En Europe s'élaborent à cette époque une «conscience-monde» et le projet de christianiser la planète entière. Les Ibériques ont pour rêve de prendre en charge religieusement toute l'humanité, de la sauver, de la civiliser, de l'inscrire dans leur histoire et, au passage, de la faire travailler au service du monarque universel, à savoir Charles Quint. Marchands, soldats, marins et missionnaires marchent ensemble. Les théologiens disent: il n'y a qu'une seule humanité. Les hommes doivent donc tous commercer les uns avec les autres. Il n'y a aucune limite possible au commerce mondial. Les Ibériques se battaient donc pour la double liberté planétaire de circulation et de prédication. C'est l'idée très moderne que l'homme européen a le droit de circuler, de commercer et de prêcher la foi chrétienne partout.
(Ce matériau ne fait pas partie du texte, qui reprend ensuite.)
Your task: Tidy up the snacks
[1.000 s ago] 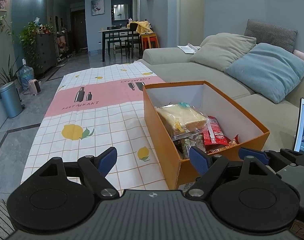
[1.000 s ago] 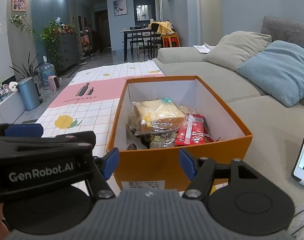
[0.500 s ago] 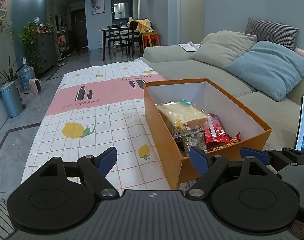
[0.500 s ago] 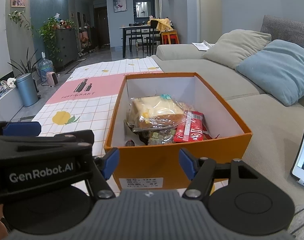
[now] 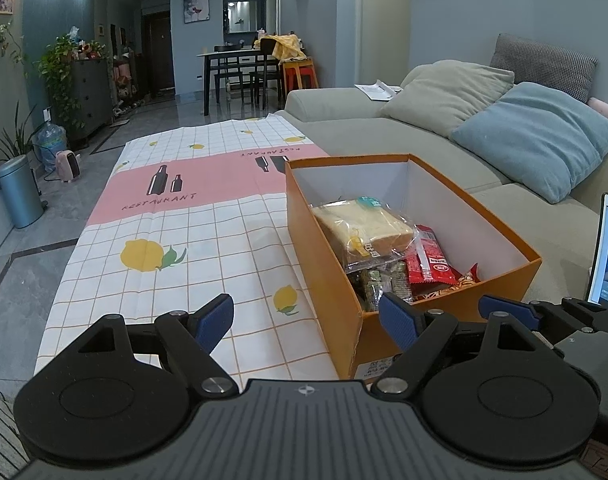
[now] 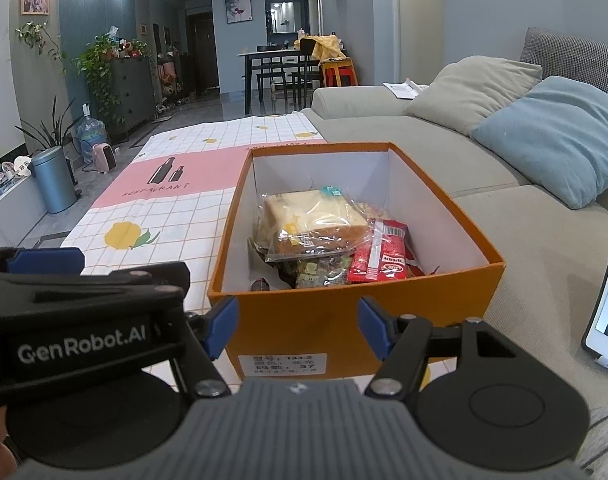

Dès 1517, via l'ambassade de Tomé Pires, les Portugais envisagent très sérieusement de conquérir la Chine. Ce fut un fiasco et la guerre de Chine n'aura pas lieu...

C'est vrai, la Chine a été à cette époque la cible des Portugais avec un réel désir de conquête. Pour mille raisons, que j'explique dans mon livre, cela n'a pas marché. Mais il est fascinant de constater - et c'est tout l'intérêt de l'histoire «simultanée» ou «globale» que je tente de faire - que dans le même siècle les Ibériques ratent la Chine qu'ils ont fortement convoitée et réussissent l'Amérique, alors que Hernán Cortés n'avait aucun mandat de Charles Quint pour conquérir le Mexique et a agi de sa propre initiative, en rebelle! D'un côté, un projet de conquête programmé qui a échoué, de l'autre, un non-projet qui, par accident et grâce à l'audace de Cortés, fut une réussite totale, puisque tout le Nouveau Monde fut colonisé et christianisé.
Une des réponses de cette double histoire, c'est que les Chinois n'éprouvaient aucun intérêt ni attirance pour l'étranger, qu'il soit européen ou mongol, qui était considéré par définition comme un barbare devant impérativement faire allégeance à l'Empire céleste. Par l'intermédiaire de leur bureaucratie tentaculaire et xénophobe, les Chinois se sont constitués de formidables défenses immunitaires contre les Portugais.
En revanche, l'empereur aztèque Moctezuma est tombé dans le piège de sa curiosité envers l'«autre» castillan, le conquistador, arrivé par bateau de nulle part. Moctezuma a accordé une place à l'étranger et cela lui fut fatal. Dans la conquête du Mexique par Cortés, ce ne furent pas les chevaux, les canons et quelques milliers d'hommes qui vinrent à bout d'un Empire, certes divisé, de 20 millions d'Amérindiens, mais bien l'ouverture à l'autre, à l'étranger, ange ou démon peu importe, de la part de l'empereur mexicain. A tous les sens du mot, les Mexicains n'avaient aucune défense immunitaire contre l'envahisseur inattendu, alors que les Chinois, portés par leur sentiment de supériorité et d'indifférence à l'endroit de l'autre, avaient développé depuis des millénaires des défenses très efficaces, puisqu'ils ne furent jamais colonisés.
Dépourvus d'empire cuirassé et d'armure bactériologique, les Mexicains ne parviendront jamais à se débarrasser de leurs «visiteurs». Les Ibériques permirent ainsi à deux mondes qui s'ignoraient, le chinois et le mexicain, d'être connectés. Ironie de l'histoire, au XVIIIe siècle, c'est l'argent extrait du Nouveau Monde vendu par les Espagnols contre de coûteuses marchandises asiatiques qui assura le formidable développement de la Chine.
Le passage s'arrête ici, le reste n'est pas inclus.